▸ What to work on:
Restate the entire listing word for word.
══════════
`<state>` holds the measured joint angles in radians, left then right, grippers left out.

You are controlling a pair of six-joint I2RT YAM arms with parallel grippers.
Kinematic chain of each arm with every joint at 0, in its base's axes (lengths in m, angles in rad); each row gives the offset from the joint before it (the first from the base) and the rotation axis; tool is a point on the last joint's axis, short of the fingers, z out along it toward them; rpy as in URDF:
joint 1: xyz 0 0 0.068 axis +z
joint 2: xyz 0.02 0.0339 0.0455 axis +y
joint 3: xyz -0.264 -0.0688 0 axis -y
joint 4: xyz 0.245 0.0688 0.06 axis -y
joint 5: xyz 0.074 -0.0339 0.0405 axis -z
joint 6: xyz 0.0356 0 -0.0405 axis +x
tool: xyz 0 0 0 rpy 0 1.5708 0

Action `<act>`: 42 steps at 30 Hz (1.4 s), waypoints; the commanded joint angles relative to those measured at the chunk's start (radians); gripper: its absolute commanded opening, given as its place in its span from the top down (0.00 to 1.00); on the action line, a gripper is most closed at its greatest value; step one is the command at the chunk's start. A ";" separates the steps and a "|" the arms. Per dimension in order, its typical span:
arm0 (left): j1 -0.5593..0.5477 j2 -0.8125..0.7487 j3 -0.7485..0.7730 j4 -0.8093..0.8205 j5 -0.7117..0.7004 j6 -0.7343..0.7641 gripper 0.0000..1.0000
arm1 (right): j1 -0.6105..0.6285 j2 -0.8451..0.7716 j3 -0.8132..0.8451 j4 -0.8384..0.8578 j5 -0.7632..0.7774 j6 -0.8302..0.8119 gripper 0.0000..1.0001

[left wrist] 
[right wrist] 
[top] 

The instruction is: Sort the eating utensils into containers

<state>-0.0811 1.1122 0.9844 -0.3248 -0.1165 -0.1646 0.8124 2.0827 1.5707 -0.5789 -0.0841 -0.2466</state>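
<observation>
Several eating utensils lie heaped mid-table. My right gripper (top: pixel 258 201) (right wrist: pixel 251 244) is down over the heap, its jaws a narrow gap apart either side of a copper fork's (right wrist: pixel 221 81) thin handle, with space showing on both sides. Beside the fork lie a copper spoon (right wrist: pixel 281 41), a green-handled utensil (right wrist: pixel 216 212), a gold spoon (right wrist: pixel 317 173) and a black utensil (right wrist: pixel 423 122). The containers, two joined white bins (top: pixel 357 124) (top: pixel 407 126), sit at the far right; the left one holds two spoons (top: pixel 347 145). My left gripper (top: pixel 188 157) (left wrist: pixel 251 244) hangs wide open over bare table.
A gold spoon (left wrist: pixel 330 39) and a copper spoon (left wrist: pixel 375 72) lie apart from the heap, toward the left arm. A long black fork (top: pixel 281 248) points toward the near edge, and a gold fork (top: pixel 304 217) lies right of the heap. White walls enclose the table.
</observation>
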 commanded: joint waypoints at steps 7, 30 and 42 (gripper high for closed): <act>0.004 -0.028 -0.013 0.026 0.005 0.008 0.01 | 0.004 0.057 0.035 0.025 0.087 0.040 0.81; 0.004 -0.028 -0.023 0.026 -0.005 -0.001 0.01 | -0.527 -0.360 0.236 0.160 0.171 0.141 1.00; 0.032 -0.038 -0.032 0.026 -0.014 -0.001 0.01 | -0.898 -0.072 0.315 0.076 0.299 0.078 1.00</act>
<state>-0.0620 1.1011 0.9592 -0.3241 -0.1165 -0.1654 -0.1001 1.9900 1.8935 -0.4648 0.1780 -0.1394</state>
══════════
▸ Task answer:
`<state>` holds the measured joint angles in radians, left then right, grippers left out.

You are controlling a pair of six-joint I2RT YAM arms with parallel grippers.
Kinematic chain of each arm with every joint at 0, in its base's axes (lengths in m, angles in rad); each row gives the offset from the joint before it (the first from the base) and the rotation axis; tool is a point on the last joint's axis, short of the fingers, z out along it toward them; rpy as in URDF:
joint 1: xyz 0 0 0.068 axis +z
joint 2: xyz 0.02 0.0339 0.0455 axis +y
joint 3: xyz -0.264 -0.0688 0 axis -y
joint 4: xyz 0.245 0.0688 0.06 axis -y
joint 5: xyz 0.074 -0.0339 0.0405 axis -z
joint 6: xyz 0.0356 0 -0.0405 axis +x
tool: xyz 0 0 0 rpy 0 1.5708 0

Action `<act>`: 42 steps at 30 Hz (1.4 s), waypoints; the commanded joint angles relative to those measured at the chunk's start (radians); gripper: its absolute commanded opening, given as its place in its span from the top down (0.00 to 1.00); on the action line, a gripper is most closed at its greatest value; step one is the command at the chunk's start. A ";" separates the steps and a "|" the arms. Per dimension in order, its typical span:
arm0 (left): j1 -0.5593..0.5477 j2 -0.8125..0.7487 j3 -0.7485..0.7730 j4 -0.8093..0.8205 j5 -0.7117..0.7004 j6 -0.7343..0.7641 gripper 0.0000..1.0000
arm1 (right): j1 -0.6105..0.6285 j2 -0.8451..0.7716 j3 -0.8132..0.8451 j4 -0.8384..0.8578 j5 -0.7632..0.7774 j6 -0.8302..0.8119 gripper 0.0000..1.0001

[left wrist] 
[right wrist] 
[top] 

The instruction is: Sort the eating utensils into containers

<state>-0.0811 1.1122 0.9844 -0.3248 -0.1165 -0.1646 0.8124 2.0827 1.5707 -0.5789 -0.0841 -0.2466</state>
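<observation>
Several eating utensils lie heaped mid-table. My right gripper (top: pixel 258 201) (right wrist: pixel 251 244) is down over the heap, its jaws a narrow gap apart either side of a copper fork's (right wrist: pixel 221 81) thin handle, with space showing on both sides. Beside the fork lie a copper spoon (right wrist: pixel 281 41), a green-handled utensil (right wrist: pixel 216 212), a gold spoon (right wrist: pixel 317 173) and a black utensil (right wrist: pixel 423 122). The containers, two joined white bins (top: pixel 357 124) (top: pixel 407 126), sit at the far right; the left one holds two spoons (top: pixel 347 145). My left gripper (top: pixel 188 157) (left wrist: pixel 251 244) hangs wide open over bare table.
A gold spoon (left wrist: pixel 330 39) and a copper spoon (left wrist: pixel 375 72) lie apart from the heap, toward the left arm. A long black fork (top: pixel 281 248) points toward the near edge, and a gold fork (top: pixel 304 217) lies right of the heap. White walls enclose the table.
</observation>
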 commanded: joint waypoints at steps 7, 30 and 42 (gripper high for closed): <act>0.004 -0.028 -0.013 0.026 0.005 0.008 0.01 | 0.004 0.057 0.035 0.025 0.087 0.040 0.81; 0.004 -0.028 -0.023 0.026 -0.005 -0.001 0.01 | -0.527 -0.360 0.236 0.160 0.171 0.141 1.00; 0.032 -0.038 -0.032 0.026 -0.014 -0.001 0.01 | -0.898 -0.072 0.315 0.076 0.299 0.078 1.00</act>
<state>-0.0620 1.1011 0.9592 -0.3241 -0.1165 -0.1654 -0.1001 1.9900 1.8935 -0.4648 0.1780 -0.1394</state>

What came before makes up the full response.